“Don’t use the east bathroom” the young kid in the yellow jacket announced, “it’s happened again.” The year was sometime in the early 90’s and I was visiting the Chicago Mercantile Exchange. Huddled around a bank of phones crammed onto a tiny desk facing the D-mark pit, the other yellow jacket clerks and the two CME members with their distinguishing red blazers, just nodded at the information and went back to work taking orders from the ringing phones. Thinking someone would surely take a moment to describe why we shouldn’t use the east bathroom, I stood quietly waiting for the explanation. But it never came.
Thinking it must be some sort of gross waste accident, I imagined the worst. Overflowing toilet, water on the floor, plumbers desperately trying to fix it. Eventually my curiosity got the better of me and I whispered to the clerk, “what happened again?”
“Oh, stay away from that bathroom. You want nothing to do with it!” he urgently whispered back.
“That gross, eh?” I responded.
“Gross? Shit no. Even worse! There’s a f’ng nickel in the urinal!”
Traders are a superstitious lot. For this crew at the CME, using a bathroom with a nickel in the urinal was symbolic of pissing away money. And I get it. I know it logically makes no sense, but why tempt fate? There are plenty of other bathrooms. To this day, I still hightail it out of any bathroom with coins in the urinal.
I wish I could say my worries about superstitions don’t affect my writing, but I can’t. I fret that any sense of celebrating a winning trade will cause the Market Gods to instantly goocher it.
This concern has stopped me from writing about wheat for the past week, yet I can put it off no longer.
Proving that even stopped clocks are right a couple of times a day, I have been fortunate enough to be long. I won’t rehash my bullish reasoning, instead direct you to my late April piece The Last Remaining Cheap Asset.
This morning wheat is due to open down 22 points, so I suspect the short term top might be in. With this sort of extreme volatility, there is no rush to run out and buy wheat, but I wanted to highlight the recent action and discuss what this might mean.
First, let’s look at the chart.
From 470 to 600 in a week is a big move. That’s up about 27.5%, and to think we aren’t due for a little back and filling would be naive.
I want to point out that this move in wheat was actually led by the Minneapolis Exchange wheat contract.
Tough to find a chart more beautiful than that. A huge base with a clean break that runs in a controlled steady fashion straight up. A technician’s wet dream.
I realize this is a weather driven bull market. Yet these are the sort of bullish moves you get when the entire agriculture community is so bearish on grain prospects. After years of a continual drip lower, there are few long term grain bulls. Remember what Donald Coxe used to say, ““The most exciting returns are to be had from an asset class where those who know it best, love it least because they have been burnt the worst”

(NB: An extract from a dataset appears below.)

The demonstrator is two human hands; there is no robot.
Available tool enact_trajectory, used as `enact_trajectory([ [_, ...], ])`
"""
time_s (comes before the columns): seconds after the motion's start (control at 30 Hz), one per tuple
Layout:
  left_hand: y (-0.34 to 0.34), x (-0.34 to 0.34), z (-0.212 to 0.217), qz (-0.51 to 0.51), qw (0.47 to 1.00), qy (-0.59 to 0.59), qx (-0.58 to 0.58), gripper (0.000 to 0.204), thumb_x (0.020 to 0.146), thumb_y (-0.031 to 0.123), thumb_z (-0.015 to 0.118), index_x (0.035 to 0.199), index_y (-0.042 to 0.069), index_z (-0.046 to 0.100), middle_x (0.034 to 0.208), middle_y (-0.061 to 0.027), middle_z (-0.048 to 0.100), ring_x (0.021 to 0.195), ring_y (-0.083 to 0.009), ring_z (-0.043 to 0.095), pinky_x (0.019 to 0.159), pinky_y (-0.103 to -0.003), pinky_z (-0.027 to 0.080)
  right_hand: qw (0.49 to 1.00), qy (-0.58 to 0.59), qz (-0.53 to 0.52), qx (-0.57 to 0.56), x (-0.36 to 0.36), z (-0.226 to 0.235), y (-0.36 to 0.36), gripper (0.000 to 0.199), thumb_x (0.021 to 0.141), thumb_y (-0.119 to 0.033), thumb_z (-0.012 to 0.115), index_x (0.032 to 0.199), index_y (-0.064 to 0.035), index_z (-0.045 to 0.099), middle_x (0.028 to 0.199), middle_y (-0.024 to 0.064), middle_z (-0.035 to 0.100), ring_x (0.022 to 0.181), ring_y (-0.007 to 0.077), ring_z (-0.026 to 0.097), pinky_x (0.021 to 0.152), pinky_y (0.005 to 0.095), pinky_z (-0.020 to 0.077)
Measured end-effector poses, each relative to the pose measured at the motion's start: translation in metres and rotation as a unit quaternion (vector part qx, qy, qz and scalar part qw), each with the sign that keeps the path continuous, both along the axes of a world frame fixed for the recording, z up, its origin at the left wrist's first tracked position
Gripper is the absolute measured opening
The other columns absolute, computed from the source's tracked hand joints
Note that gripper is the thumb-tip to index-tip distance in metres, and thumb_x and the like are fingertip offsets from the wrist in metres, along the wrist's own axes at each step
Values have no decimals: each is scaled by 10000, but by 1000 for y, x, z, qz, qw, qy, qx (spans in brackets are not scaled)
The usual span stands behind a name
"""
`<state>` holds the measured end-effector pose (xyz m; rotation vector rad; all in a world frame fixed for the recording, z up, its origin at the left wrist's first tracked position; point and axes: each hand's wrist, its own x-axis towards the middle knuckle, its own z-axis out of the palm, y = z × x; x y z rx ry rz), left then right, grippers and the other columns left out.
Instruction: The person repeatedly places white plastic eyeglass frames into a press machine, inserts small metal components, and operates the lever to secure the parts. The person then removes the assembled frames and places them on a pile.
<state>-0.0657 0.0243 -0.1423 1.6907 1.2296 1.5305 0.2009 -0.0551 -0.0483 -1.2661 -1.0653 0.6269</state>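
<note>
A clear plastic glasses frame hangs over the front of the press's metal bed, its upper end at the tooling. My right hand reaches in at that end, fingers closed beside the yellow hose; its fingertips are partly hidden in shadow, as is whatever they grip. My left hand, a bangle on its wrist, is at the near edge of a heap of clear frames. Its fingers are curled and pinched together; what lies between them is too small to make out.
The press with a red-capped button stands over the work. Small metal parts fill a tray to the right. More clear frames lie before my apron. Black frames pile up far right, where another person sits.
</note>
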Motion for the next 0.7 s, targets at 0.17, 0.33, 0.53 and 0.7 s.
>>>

And proving once again that in this day and age of limited alpha, nothing is so toxic as crowded trades, the speculative community that was record net short wheat at the end of April, had their face ripped off once again.
This rally of the past week might just prove to be another chance to short wheat. Maybe this is nothing more than a short covering rally that will once again roll over and resume its long term downtrend.
But I think about all the money printed over the past decade, and the fact that financial assets are massively expensive, and then I look at the long term inflation adjusted grain charts, and I wonder if this wheat move might be merely the start. Even if you aren’t a grain bull, it’s tough not to be bearish on the value of the asset that these real assets are denominated in.
Although we are due for a pause in the recent bull move, I am going to wait for the short term fervor to subside so I can pick up some more wheat on a decline. I just hope my article doesn’t mark the top. After all, the Market Gods are a fickle bunch. Even if you avoid nickels in the urinals, they still seem to find ways to get you.